Formally, the poem is simple, almost song-like in design. Yet precisely repetition and reduction intensify its existential desolation.

Meaning & Effect within the Cycle

Within Dichterliebe, this song marks an inward turning point. Pain is no longer projected or imagined, but experienced.

Dream and reality are no longer clearly separated. Waking brings no liberation, but confirms the suffering.

Particularly significant is the escalation: death, abandonment, and dreamed kindness — all three variants lead to the same result. The pain remains.

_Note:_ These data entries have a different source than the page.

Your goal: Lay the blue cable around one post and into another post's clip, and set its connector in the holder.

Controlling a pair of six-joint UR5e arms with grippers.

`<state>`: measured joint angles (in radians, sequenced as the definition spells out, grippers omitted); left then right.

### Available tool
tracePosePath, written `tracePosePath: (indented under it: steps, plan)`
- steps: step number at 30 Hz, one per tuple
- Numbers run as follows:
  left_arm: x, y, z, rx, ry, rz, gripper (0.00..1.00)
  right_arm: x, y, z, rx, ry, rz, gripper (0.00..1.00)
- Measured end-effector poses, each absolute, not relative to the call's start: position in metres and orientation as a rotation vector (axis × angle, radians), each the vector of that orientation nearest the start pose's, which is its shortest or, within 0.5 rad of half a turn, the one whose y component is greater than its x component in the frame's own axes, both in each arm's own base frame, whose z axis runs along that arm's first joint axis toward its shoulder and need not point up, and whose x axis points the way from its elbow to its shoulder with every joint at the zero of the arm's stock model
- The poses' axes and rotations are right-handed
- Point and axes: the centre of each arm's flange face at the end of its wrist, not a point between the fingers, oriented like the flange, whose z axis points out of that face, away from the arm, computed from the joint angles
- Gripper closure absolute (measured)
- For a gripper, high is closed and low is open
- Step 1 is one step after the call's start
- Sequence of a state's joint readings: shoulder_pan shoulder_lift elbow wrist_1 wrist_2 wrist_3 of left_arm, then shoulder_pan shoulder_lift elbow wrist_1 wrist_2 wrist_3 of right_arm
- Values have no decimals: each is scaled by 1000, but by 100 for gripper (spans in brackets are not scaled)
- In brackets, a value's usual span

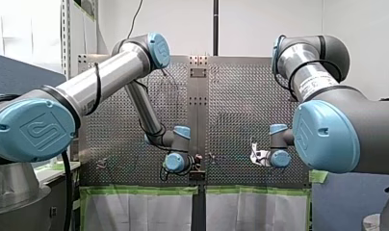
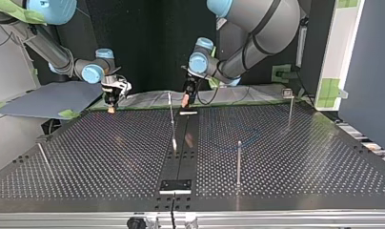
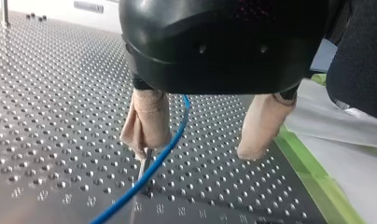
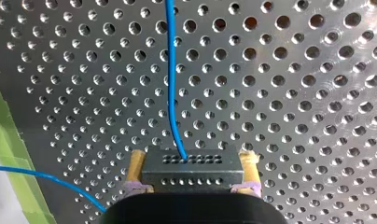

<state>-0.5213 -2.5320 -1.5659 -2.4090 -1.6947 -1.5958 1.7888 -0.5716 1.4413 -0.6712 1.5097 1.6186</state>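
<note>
Clenching the connector (image 4: 190, 170) in the right pincer (image 4: 192, 156), anchoring the blue cable (image 4: 171, 84) over the counter (image 4: 294, 93); straddling that cable with the left pincer (image 3: 196, 150) released, probably for guiding it around a post (image 2: 238, 160).

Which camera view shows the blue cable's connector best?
The right wrist view: the dark connector sits clamped in my right gripper, with the blue cable entering it. In the top and front views that gripper is too small to make the connector out. The left wrist view shows no connector.
</note>
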Motion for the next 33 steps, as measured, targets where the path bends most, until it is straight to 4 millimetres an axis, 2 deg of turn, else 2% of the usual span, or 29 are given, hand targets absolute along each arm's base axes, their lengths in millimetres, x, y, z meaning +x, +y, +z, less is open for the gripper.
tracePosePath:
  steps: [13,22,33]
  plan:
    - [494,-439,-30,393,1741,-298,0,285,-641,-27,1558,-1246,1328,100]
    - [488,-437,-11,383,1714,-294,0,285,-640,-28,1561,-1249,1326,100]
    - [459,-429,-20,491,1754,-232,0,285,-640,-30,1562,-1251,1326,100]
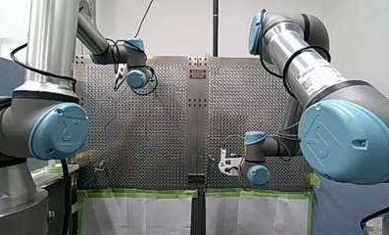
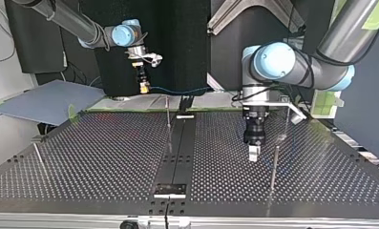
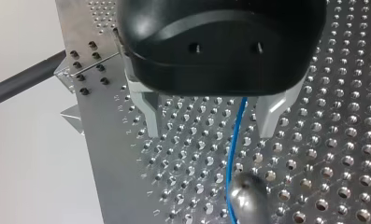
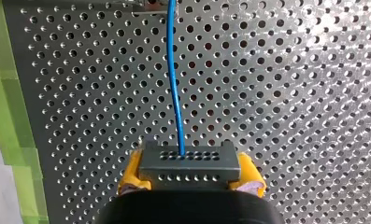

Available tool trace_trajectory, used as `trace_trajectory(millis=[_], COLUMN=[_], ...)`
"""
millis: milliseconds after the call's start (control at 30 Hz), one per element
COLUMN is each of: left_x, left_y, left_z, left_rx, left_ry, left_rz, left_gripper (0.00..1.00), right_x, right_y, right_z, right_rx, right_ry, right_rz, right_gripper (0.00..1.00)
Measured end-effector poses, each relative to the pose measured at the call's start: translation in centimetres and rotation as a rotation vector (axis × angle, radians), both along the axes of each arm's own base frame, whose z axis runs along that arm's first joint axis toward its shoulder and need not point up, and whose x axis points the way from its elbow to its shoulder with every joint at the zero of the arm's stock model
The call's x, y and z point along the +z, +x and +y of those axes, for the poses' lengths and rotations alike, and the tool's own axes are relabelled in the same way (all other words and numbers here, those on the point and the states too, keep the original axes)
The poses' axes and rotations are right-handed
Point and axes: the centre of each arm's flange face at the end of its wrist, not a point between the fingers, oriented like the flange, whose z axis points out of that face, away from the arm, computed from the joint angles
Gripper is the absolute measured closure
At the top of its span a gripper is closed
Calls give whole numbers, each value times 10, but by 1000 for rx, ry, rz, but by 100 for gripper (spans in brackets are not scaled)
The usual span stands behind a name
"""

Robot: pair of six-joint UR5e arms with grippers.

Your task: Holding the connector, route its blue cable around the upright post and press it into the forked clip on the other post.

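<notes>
In the top view, a thin rod is seen far to the left of the central post, near the left edge of the tabletop. A wide stretch of bare perforated plate lies between them.

Left of and behind the central post, at the tabletop's far edge, my right hand is held above the surface. In the right wrist view its yellow pads are clenched on the grey connector, and the green tape of that edge is seen to one side.

The blue cable is stretched from the connector across behind the central post's top. Whether it touches the post cannot be told.

To the right of the central post, nearer the camera, my left hand is pointed down just over the plate. In the left wrist view its fingers are spread and released, with nothing gripped. The cable is seen passing under the gap between them towards a blurred metal tip.

Another upright post is set just beside that hand, further right of the central post, with open plate beyond it to the right edge.
</notes>
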Motion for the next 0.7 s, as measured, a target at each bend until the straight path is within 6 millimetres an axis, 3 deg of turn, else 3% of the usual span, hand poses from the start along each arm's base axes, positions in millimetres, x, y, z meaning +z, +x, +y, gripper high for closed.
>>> trace_trajectory(millis=[533, 700], left_x=[-7, -27], left_y=[2, 4], left_z=[0, -5], left_rx=[9, 27], left_ry=[-2, 29], left_rz=[14, 65], left_gripper=[0, 0], right_x=[-1, -1], right_y=[0, 0], right_z=[0, 0], right_rx=[0, 0], right_ry=[0, 0], right_rz=[0, 0], right_gripper=[100, 100])
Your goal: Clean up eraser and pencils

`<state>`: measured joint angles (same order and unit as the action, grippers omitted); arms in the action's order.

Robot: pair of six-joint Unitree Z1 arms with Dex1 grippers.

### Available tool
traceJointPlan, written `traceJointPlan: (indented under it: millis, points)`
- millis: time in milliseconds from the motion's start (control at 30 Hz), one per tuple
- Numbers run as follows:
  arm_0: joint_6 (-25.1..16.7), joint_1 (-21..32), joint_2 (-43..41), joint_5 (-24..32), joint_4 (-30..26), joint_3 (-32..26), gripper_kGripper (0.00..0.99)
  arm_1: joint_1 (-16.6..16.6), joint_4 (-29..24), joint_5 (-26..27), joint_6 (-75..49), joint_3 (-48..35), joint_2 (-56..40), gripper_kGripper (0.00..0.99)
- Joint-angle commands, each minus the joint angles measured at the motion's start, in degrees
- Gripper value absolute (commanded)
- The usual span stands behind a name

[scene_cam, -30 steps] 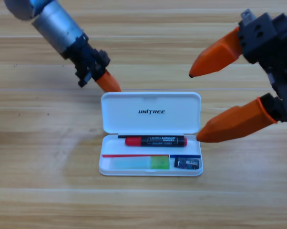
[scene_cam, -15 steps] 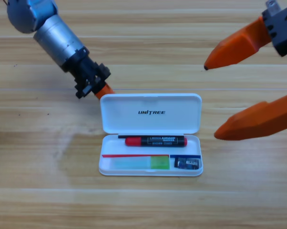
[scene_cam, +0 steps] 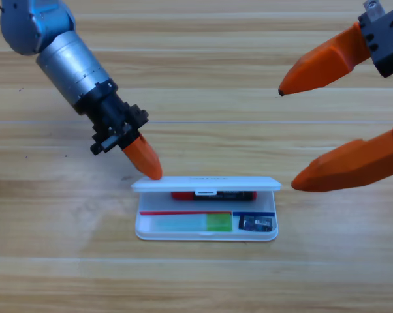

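The white case (scene_cam: 206, 233) lies at the table's middle with its lid (scene_cam: 206, 184) swung half down, edge-on to the camera. Under the lid the red and black pencil (scene_cam: 213, 195) shows partly. The light green pencil (scene_cam: 191, 223) lies in the front compartment, and the dark eraser (scene_cam: 256, 224) sits in the small right compartment. My left gripper (scene_cam: 146, 162) touches the lid's back left corner with its orange tip. My right gripper (scene_cam: 286, 138) hangs open at the right edge, apart from the case.
The wooden table (scene_cam: 53, 261) surrounds the case. The left arm's grey body (scene_cam: 69, 62) slants in from the upper left corner.
The left gripper has moved down and forward, and the case's lid has tipped from lying flat open to about half shut. The right gripper has drawn back to the right.
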<state>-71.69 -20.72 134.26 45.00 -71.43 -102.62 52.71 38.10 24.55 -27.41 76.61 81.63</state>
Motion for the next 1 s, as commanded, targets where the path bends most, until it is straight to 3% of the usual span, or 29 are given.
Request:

Schumann’s setting underscores this sobriety. The music is restrained, almost sparse. No dramatic outburst, but a resigned circling around the same emotion.

Thus the song becomes a quiet centre of the cycle: the poet recognizes that even dream offers no refuge any longer. The tear belongs no longer to sleep — it belongs to reality.

Evgenia Fölsche – Performances & Audio

Pianist Evgenia Fölsche shapes “Ich habe im Traum geweinet” with maximum restraint: breathing piano writing, text-centred parlando, scarcely any vibrato – so that the three waking moments can speak for themselves.

Contact for concert and programme enquiries

Frequently Asked Questions about Schumann: “Ich habe im Traum geweinet” (Dichterliebe No. 13)

Click on a question to reveal the answer.

What is the song about?

Three dream variants end in the same awakening: tears. Even the “good” dream brings no consolation.

How does Schumann’s setting sound?

Very slow, parlando-like declamation over calm chordal planes; narrow dynamic spectrum, brief postlude.

Is the song strophic?

Yes, three stanzas with small variations in harmony and melodic goal points; the postlude ebbs away.

Which voice types are common?

Transpositions for high and low ranges are available; often soprano/mezzo-soprano as well as tenor/baritone.

Interpretive tip?

Keep the tempo steady, consonants clear, vibrato narrow; differentiate each waking line (matter-of-fact – bitter – empty).